- Material for this task
● ● ● ●

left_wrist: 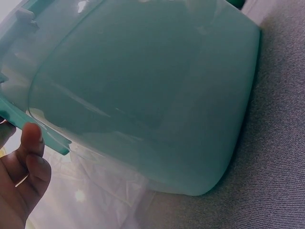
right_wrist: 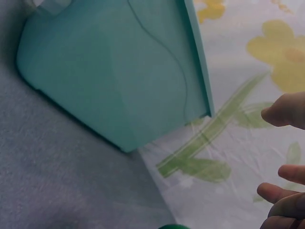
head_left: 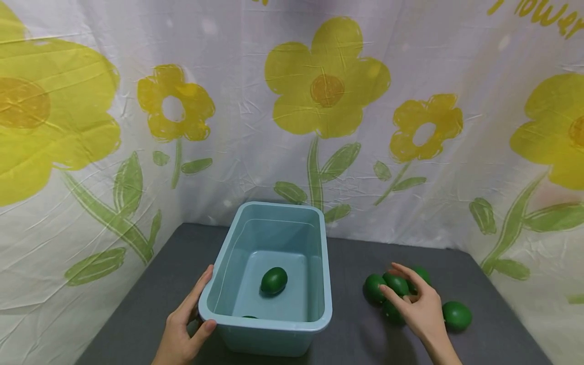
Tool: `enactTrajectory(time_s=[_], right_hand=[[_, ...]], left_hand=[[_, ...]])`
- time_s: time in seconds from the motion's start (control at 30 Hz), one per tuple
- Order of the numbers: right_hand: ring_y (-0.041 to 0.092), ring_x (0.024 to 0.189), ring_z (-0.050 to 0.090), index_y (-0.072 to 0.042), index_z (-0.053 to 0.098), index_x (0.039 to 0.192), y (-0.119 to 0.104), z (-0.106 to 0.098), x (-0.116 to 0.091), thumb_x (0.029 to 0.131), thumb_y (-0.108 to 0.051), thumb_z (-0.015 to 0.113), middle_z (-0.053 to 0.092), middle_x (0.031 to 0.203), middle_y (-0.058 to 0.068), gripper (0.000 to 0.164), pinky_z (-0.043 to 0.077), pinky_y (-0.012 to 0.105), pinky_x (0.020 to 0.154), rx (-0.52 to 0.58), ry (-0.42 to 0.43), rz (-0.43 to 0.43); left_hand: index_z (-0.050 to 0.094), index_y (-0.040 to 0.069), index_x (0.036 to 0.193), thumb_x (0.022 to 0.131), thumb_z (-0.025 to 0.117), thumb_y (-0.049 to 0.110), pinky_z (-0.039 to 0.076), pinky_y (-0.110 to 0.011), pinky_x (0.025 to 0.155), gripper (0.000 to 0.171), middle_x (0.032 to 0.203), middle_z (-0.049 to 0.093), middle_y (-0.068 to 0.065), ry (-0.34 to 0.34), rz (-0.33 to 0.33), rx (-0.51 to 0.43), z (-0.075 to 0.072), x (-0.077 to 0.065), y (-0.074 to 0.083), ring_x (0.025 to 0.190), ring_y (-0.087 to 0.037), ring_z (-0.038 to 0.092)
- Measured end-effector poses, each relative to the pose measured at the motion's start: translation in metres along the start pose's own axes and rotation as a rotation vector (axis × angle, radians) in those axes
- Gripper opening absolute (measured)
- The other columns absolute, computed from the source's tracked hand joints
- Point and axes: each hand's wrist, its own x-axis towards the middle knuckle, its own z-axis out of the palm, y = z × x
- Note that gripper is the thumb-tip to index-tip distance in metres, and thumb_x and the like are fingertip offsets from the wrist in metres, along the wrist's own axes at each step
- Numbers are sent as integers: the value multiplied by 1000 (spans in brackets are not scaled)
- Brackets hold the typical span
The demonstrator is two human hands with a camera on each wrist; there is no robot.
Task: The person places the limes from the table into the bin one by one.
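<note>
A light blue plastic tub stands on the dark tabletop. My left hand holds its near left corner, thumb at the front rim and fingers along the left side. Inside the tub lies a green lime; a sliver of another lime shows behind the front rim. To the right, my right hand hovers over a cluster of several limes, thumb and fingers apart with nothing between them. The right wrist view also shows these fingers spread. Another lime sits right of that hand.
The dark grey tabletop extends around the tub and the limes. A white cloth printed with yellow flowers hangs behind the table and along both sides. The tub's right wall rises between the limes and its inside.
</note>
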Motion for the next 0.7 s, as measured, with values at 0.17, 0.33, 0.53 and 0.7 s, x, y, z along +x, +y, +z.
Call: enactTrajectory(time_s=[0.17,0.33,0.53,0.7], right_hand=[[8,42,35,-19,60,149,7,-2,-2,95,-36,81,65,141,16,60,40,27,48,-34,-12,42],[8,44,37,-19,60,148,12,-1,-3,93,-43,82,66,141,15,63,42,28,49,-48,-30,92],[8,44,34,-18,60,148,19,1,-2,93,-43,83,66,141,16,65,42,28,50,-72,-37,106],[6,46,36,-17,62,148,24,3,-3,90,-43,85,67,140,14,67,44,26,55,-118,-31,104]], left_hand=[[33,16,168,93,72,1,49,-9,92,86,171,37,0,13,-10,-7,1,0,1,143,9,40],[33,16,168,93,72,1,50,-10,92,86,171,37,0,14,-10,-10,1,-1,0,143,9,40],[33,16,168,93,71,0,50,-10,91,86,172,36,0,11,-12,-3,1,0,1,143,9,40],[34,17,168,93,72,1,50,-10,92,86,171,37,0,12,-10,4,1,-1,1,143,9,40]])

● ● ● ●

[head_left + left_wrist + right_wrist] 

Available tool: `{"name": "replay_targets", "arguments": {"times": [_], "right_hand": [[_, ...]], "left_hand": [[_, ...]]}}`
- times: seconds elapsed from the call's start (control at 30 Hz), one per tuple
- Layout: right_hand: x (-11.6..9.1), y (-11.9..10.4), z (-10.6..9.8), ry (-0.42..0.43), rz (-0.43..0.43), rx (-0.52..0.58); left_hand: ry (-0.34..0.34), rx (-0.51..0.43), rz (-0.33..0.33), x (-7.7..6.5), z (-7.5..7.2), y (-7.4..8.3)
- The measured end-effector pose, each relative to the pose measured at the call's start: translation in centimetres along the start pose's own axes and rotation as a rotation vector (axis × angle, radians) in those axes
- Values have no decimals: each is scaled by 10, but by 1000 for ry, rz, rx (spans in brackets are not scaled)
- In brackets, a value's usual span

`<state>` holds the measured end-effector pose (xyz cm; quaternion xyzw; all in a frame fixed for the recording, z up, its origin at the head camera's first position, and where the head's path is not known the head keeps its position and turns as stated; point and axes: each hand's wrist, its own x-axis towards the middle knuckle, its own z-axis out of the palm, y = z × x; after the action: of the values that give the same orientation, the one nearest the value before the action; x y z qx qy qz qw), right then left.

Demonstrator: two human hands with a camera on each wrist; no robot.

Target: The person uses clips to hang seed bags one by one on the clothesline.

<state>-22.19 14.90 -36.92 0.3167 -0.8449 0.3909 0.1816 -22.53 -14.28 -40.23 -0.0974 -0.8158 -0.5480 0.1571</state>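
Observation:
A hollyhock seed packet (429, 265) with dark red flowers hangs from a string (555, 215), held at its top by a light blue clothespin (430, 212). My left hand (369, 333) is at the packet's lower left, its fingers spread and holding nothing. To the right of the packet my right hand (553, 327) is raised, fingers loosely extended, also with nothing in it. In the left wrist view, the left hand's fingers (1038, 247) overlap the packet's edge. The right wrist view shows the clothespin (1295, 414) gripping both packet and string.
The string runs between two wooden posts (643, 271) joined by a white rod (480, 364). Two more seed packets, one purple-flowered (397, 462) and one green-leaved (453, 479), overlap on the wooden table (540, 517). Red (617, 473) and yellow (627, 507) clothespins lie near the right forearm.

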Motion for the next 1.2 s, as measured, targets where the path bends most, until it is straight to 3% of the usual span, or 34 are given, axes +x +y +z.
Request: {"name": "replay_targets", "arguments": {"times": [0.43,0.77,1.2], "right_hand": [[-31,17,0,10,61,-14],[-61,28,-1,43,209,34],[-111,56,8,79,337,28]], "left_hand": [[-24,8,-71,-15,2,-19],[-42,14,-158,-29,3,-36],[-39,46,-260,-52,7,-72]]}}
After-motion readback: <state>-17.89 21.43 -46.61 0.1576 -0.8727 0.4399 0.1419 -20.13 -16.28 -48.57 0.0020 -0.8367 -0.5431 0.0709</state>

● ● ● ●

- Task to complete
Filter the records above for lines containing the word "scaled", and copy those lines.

- Reply
- Numbers are sent as integers: the value multiplied by 1000 (spans in brackets are not scaled)
- Values have no decimals: each is scaled by 10, but by 1000 for ry, rz, rx (spans in brackets are not scaled)

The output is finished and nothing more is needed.